__Goal of the exercise__
From the listing below, pick out each line with the word "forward".

* * * * *

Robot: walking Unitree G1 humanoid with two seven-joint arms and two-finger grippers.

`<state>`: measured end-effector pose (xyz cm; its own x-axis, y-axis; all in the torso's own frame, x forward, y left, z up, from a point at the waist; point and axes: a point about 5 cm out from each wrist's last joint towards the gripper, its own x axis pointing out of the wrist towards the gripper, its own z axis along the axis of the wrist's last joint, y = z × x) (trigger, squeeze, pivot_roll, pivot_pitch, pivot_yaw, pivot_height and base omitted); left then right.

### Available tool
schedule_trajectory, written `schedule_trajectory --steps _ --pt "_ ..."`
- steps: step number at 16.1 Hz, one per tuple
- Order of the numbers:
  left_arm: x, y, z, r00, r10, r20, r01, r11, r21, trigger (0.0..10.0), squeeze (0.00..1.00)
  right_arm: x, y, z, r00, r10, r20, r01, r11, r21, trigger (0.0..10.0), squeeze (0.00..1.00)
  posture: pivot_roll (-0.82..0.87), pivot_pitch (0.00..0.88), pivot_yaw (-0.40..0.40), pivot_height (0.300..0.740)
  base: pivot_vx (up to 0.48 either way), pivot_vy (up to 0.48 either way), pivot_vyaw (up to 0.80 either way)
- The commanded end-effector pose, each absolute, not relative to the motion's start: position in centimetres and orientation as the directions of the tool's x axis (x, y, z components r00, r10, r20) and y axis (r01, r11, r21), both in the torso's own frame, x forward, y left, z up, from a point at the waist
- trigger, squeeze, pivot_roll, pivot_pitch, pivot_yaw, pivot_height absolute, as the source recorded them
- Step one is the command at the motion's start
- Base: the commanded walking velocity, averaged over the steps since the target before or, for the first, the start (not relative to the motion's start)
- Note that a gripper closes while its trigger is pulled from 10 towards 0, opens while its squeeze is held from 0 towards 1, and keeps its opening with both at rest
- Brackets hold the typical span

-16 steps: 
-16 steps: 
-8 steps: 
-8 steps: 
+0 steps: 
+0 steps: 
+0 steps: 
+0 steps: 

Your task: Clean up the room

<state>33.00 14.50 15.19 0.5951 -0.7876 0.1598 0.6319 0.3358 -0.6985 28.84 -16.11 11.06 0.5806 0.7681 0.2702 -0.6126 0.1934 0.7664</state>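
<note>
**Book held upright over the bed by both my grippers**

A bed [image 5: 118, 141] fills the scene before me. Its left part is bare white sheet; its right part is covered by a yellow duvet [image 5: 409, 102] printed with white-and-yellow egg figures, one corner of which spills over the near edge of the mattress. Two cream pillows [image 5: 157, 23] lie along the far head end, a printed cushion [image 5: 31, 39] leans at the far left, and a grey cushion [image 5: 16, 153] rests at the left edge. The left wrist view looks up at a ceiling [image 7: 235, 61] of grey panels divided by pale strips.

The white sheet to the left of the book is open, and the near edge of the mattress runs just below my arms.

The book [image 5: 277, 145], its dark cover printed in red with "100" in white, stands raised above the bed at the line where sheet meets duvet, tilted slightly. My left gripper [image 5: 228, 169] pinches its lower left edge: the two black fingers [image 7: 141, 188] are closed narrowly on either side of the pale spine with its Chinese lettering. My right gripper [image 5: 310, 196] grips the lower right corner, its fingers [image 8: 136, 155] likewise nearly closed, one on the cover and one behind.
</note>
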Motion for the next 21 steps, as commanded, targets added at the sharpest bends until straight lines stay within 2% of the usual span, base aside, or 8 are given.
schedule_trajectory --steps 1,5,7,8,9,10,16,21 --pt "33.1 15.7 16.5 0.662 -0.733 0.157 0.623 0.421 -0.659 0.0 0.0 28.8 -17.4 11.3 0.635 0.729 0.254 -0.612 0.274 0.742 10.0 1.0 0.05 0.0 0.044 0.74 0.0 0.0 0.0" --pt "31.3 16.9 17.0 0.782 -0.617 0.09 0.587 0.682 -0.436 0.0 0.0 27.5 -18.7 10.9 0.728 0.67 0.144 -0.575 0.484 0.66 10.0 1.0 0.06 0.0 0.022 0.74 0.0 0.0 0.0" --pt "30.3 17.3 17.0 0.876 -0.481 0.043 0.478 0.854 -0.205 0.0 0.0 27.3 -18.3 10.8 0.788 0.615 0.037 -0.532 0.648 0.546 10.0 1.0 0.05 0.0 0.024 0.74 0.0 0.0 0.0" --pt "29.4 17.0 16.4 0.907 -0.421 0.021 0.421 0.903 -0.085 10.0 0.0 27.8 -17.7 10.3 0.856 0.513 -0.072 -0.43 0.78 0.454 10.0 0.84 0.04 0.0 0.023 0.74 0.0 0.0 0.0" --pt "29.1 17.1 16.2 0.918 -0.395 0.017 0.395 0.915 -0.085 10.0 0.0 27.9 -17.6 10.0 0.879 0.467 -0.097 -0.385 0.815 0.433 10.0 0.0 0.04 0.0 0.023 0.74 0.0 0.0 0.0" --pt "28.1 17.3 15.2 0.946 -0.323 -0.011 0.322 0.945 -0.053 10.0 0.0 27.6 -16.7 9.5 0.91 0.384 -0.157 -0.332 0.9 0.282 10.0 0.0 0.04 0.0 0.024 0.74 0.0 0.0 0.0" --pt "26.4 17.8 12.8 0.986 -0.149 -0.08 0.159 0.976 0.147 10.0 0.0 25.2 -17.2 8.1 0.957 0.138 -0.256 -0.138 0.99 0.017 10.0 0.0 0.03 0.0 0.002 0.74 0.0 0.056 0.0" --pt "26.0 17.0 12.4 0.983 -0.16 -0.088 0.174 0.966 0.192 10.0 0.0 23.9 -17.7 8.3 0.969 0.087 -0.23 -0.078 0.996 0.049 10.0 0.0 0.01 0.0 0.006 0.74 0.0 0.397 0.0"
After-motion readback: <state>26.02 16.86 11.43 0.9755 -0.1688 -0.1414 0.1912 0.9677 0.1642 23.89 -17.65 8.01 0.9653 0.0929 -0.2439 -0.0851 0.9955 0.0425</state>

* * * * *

__The answer__
`<state>`: measured end-effector pose (xyz cm; its own x-axis, y-axis; all in the torso's own frame, x forward, y left, z up, from a point at the waist; point and axes: a point about 5 cm out from each wrist's last joint towards the gripper, its own x axis pointing out of the wrist towards the gripper, its own z axis along the axis of the wrist's last joint, y = z × x) (trigger, squeeze, pivot_roll, pivot_pitch, pivot_yaw, pivot_height and base omitted); left then right.
- The commanded end-effector pose, each absolute, not relative to the motion's start: position in centimetres and orientation as the directions of the tool's x axis (x, y, z components r00, r10, r20) and y axis (r01, r11, r21), both in the torso's own frame, x forward, y left, z up, from a point at the waist

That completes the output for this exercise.